**Lesson Plan: Mathematics – Week 1 – 2D Shapes **

I taught a mathematics lesson about the defining attributes of 2D shapes on Wednesday of the previous week. For this lesson, I met **FEAP 1A** by aligning my lesson with the standard: “**MAFS.1.G.1.1** – Distinguish between defining attributes (e.g., triangles are closed and three-sides) versus non-defining attributes (e.g., color, orientation, overall size); build and draw shapes to possess defining attributes.” By the end of the lesson, my students had to be able to answer thee essential question: “What attributes can you use to define 2D shapes?”

When I was younger, I built 2D and 3D shapes using toothpicks and marshmallows and I wanted to incorporate that fun and engaging activity into my lesson to keep the students interested. I made sure to discuss the importance of using the items as math *manipulatives*. My collaborating teacher and the math content coach both agreed that the students were able to use the tools well and there were few, if any, distractions or students who misused (or ate) the tools. I first asked the students to make a rectangle and then I had a few students build rectangles under the document camera. My content coach offered a great suggestion to decrease the amount of time spent waiting for students to build these shapes; she said I should have the students build the shapes on dry erase boards and then have them lift the board and bring it to the front to share.

I had the students build a few other 2D shapes and then I challenged them to build a circle using the toothpicks and marshmallows. Immediately the students were very vocal, telling me that they could not make a circle. I challenged them and told them to try, which unfortunately actually brought one student to tears when we became frustrated. I wanted my students to fully understand that a circle is made up of curved lines, no straight lines, which is why it has no *flat* sides or vertices and cannot be considered a polygon. I then gave the students a pipe cleaner, which they were able to easily form into a circle. I was a bit shocked that a student actually started to cry from frustrated but I definitely wanted to challenge my students and have them think critically about the shape. One student actually made a circle with marshmallows, which was great thinking but technically not aligned with the question. But I had her share what she did because I think it is so important for students to think outside of the box.

The students then completed differentiated worksheets independently and then they completed an exit ticket, which they helped design the rubric for. They had to answer the essential question, “What attributes can you use to define a 2D shape?”

I really love this rubric system and have used it many times in the classroom. Purple is the “highest” score one can receive, next green, then orange, and yellow is the bottom color. The students aim to get a purple score, but a green is still a good score. The students led the creation of this rubric.

In mathematics, we have our students explain their thinking using a “5 Star Sentence.” Which is a sentence with a capital letter at the beginning, correct punctuation, correctly spelled sight words, and if a student does not know how to spell a word, he or she underlines the word. The students also needed to make a drawing/model of a 2D shape and label the shape with the attributes. The students decided not to put a specific number for the amount of labels for purple, which I liked because it gave them the opportunity to talk about all different kinds of defining attributes, instead of just sides and vertices.

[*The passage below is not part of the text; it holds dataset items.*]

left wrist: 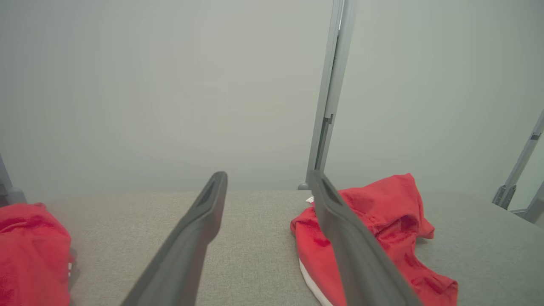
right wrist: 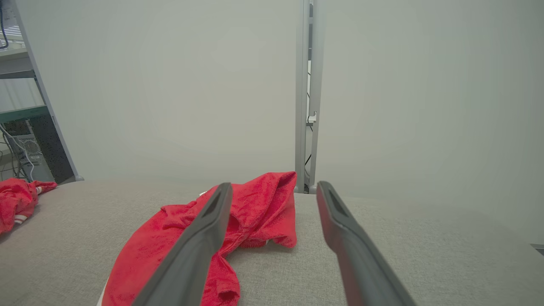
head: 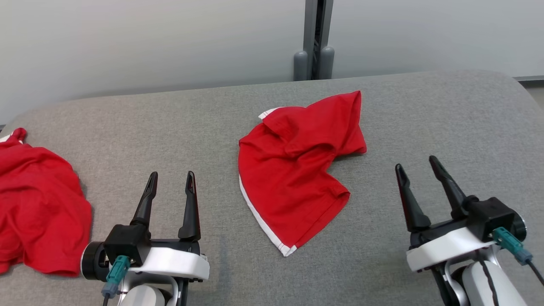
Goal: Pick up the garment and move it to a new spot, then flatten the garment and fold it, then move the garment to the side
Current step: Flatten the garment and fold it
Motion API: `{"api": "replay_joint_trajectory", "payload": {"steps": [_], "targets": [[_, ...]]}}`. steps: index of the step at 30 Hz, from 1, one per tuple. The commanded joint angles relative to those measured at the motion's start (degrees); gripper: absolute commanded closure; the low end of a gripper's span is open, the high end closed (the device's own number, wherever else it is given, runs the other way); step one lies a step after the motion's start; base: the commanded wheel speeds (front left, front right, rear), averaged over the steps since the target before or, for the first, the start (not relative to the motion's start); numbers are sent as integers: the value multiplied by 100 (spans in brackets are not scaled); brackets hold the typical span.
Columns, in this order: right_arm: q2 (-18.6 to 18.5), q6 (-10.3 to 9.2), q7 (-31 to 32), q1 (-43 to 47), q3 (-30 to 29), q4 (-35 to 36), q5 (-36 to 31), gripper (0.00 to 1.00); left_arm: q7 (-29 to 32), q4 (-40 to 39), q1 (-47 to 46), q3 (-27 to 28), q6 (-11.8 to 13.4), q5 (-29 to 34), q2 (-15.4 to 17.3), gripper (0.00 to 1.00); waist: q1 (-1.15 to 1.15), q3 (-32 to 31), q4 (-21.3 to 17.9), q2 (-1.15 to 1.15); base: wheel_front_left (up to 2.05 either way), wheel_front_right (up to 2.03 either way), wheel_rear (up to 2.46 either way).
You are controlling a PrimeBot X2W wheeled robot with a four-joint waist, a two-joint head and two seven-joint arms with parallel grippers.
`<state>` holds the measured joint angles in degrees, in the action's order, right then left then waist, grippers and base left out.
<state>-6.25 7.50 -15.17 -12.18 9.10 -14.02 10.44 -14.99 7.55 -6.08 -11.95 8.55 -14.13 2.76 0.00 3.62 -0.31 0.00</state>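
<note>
Currently, you have both end effectors low over the grey fabric tabletop [head: 425, 119], fingers pointing away from the robot toward the pale wall [head: 127, 42].

1. Left end effector [head: 171, 174]: jaws fully spread, nothing between them. It hangs near the front edge, left of centre. In the left wrist view its two dark fingers [left wrist: 199, 229] frame bare grey fabric, and the right-hand finger overlaps the sight line to the garment.

2. Right end effector [head: 415, 162]: jaws fully spread, holding nothing. It sits to the right of the garment and apart from it. In the right wrist view the left-hand finger [right wrist: 199, 238] crosses in front of the red cloth.

3. Garment [head: 293, 178]: red with a white trim [head: 259, 216] along one edge. It lies crumpled and partly doubled over near the middle of the tabletop, between the two end effectors and somewhat farther from the robot than their fingertips. One corner points toward the far edge, another toward the front edge. Neither end effector touches it.

4. Second red cloth [head: 38, 204]: bunched at the left edge of the tabletop, well apart from the garment, just left of the left end effector's wrist.

5. Grey post [head: 313, 38]: upright behind the tabletop, in line with the garment.
</note>
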Motion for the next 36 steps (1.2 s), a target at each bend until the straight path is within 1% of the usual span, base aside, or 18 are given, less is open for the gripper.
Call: {"api": "replay_joint_trajectory", "payload": {"steps": [1, 4, 9, 16, 20, 25, 33, 34, 35, 36], "targets": [[4, -2, -7, 41, 17, 10, 3, 0, -19, 12, 18, 16, -31, 23, 23, 0, 0, 15, 32, 0, 0, 0, 0], [37, -2, -7, 88, 254, -93, 37, 0, -19, 11, -37, -29, -28, -11, 21, 0, 0, 59, 126, 0, 0, 0, 0], [-10, -2, -8, 1, 962, -444, 102, 0, -19, 26, -57, -150, 9, -70, 21, 0, 0, 150, 329, 0, 0, 0, 0], [-123, -2, -7, -377, 2157, -1357, 252, 0, -19, 65, -136, -276, 62, -146, 23, 0, 0, 273, 725, 0, 0, 0, 0], [-185, -2, -8, -590, 2635, -1887, 289, 0, -20, 75, -138, -331, 101, -196, 23, 0, 0, 322, 947, 0, 0, 0, 0], [-180, -3, -8, -791, 2868, -2395, 410, 0, -19, 66, -129, -373, 123, -238, 23, 0, 0, 362, 1143, 0, 0, 0, 0], [-163, -3, -7, -984, 2930, -2989, 376, 0, -20, 26, -172, -437, 161, -268, 21, 0, 0, 440, 1280, 0, 0, 0, 0], [-154, -3, -6, -993, 2951, -3085, 387, 8, -20, 25, -172, -438, 167, -270, 22, 0, 0, 445, 1285, 0, 0, 0, 0], [-148, -2, 0, -1007, 2987, -3154, 385, 70, -20, 26, -169, -437, 171, -270, 22, 0, 0, 447, 1285, 0, 0, 0, 0], [-135, -2, 2, -1026, 3007, -3197, 380, 100, -20, 27, -167, -430, 171, -268, 21, 0, 0, 448, 1278, 0, 0, 0, 0]]}}
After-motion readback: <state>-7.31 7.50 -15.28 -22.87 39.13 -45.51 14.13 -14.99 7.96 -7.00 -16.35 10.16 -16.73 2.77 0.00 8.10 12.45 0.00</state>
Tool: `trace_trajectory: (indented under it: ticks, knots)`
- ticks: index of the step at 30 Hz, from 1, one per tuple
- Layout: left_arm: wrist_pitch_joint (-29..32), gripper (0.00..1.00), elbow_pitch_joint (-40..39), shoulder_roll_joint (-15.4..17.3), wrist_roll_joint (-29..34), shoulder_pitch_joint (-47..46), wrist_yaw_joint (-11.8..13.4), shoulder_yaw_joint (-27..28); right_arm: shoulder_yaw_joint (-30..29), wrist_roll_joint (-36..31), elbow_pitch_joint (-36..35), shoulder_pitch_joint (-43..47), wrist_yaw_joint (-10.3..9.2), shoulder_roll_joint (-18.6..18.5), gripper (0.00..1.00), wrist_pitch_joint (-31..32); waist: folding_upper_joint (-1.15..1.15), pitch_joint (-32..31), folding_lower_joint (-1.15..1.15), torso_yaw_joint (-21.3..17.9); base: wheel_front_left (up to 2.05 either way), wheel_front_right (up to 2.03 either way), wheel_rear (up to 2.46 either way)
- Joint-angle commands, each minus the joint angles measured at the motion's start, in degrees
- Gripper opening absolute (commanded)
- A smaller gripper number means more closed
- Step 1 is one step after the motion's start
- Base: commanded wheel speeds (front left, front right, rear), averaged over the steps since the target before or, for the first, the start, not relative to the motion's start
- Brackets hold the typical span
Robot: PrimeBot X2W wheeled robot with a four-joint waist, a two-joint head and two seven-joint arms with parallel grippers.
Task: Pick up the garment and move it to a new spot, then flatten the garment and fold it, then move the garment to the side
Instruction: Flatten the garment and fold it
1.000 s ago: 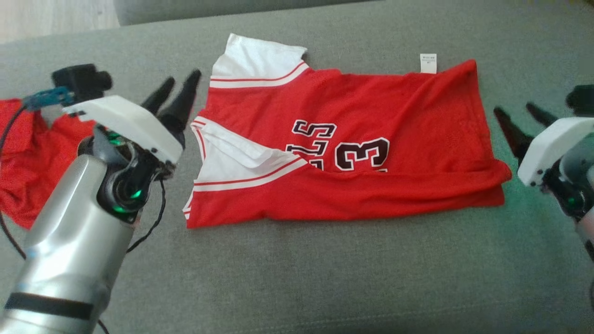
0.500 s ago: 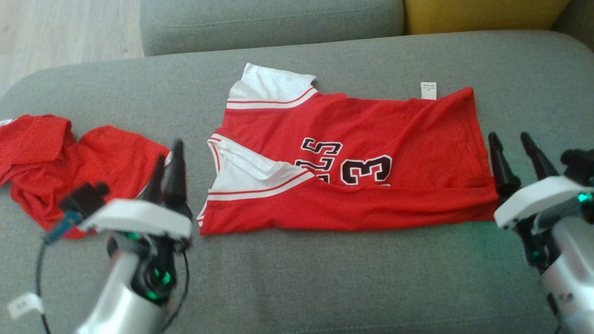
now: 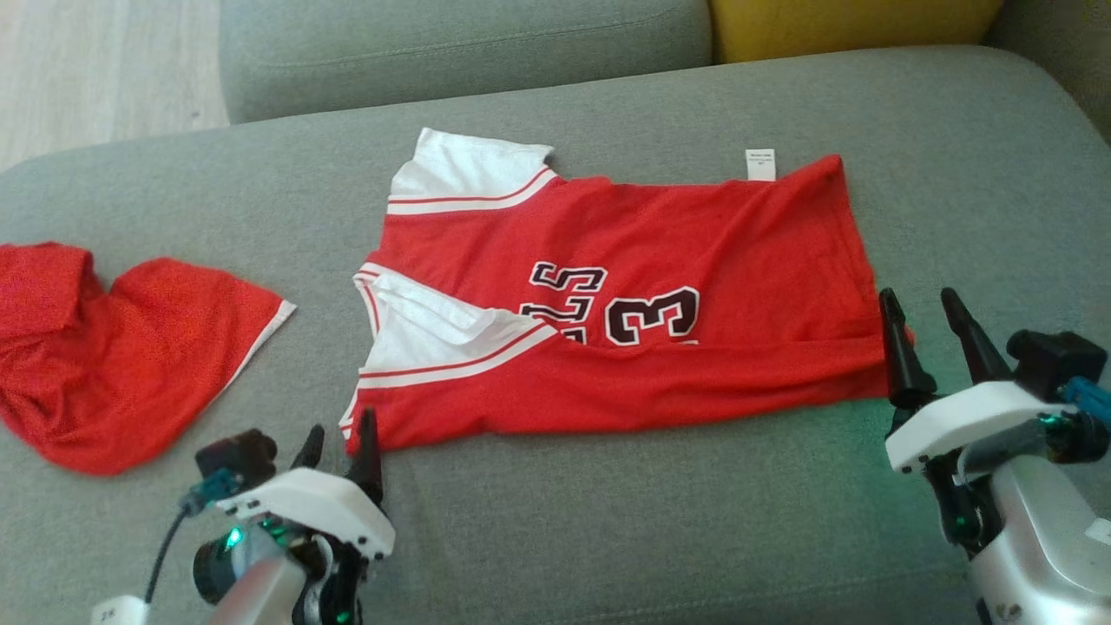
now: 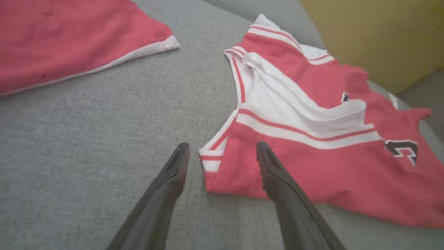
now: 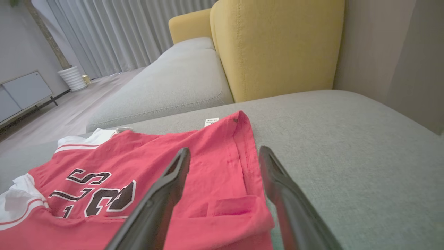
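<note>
The garment (image 3: 694,252) is a red jersey with white sleeves and dark numbers, lying partly folded across the grey sofa seat (image 3: 608,521). Its near long edge is folded up over the front. My left gripper (image 3: 340,438) stands open at the jersey's near left corner (image 4: 215,173), its two fingers either side of that corner in the left wrist view. On the other end, my right gripper (image 3: 924,323) is open at the near right corner (image 5: 239,215), which shows between its fingers (image 5: 166,187) in the right wrist view. Neither holds anything.
A second red garment (image 3: 104,347) lies crumpled at the seat's left end. A yellow cushion (image 3: 851,26) and a grey seat (image 3: 460,43) lie beyond. Wooden floor (image 3: 95,61) shows at the far left. Bare seat fabric runs along the near edge.
The head camera has shifted. My left gripper has dropped back from beside the jersey's left sleeve to its near left corner. My right gripper has come in close to the near right corner.
</note>
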Motion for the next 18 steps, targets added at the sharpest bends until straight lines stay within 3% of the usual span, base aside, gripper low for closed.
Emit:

One interesting part that the students wanted to add was the phrase “Don’t try” to the yellow part of the rubric. I have noticed that sometimes the students want to add this to the rubric. I think that on almost all occasions, students want to try and be successful in the classroom; however, my collaborating teacher and I have made it very clear to the students that they can receive assistance if necessary and that it is better to ask for help instead of not trying. I feel like this word choice was very interesting and it shows that they really want to show what they know and believe it is important to always try their best.

After the students turned in their exit tickets, the math content coach had them discussed what they learned in relation to the essential question. She recorded their responses on the board to see if my class had a good understanding of the content and were able to answer the essential question.

After the recorded their answers she asked them to tell her what the attributes are of a 2D shape, which she labeled with a box (which one student pointed out is the shape of a rectangle). I was very, very pleased with their answers and I really felt like this discussion showed that my students clearly understood the content from my lesson.

I was really excited that my math lesson turned out well. I will continue to be a part of mathematics content coaching, although I may not receive another full observation cycle but the content coach may come in to observe me. I am excited for the end of the year but I still have a lot to do during these last few weeks. I have been granted the wonderful opportunity to take the lead on teaching all content areas for over two weeks (excluding testing week), which I hope will continue so I can gain more and more experience to help me improve my teaching.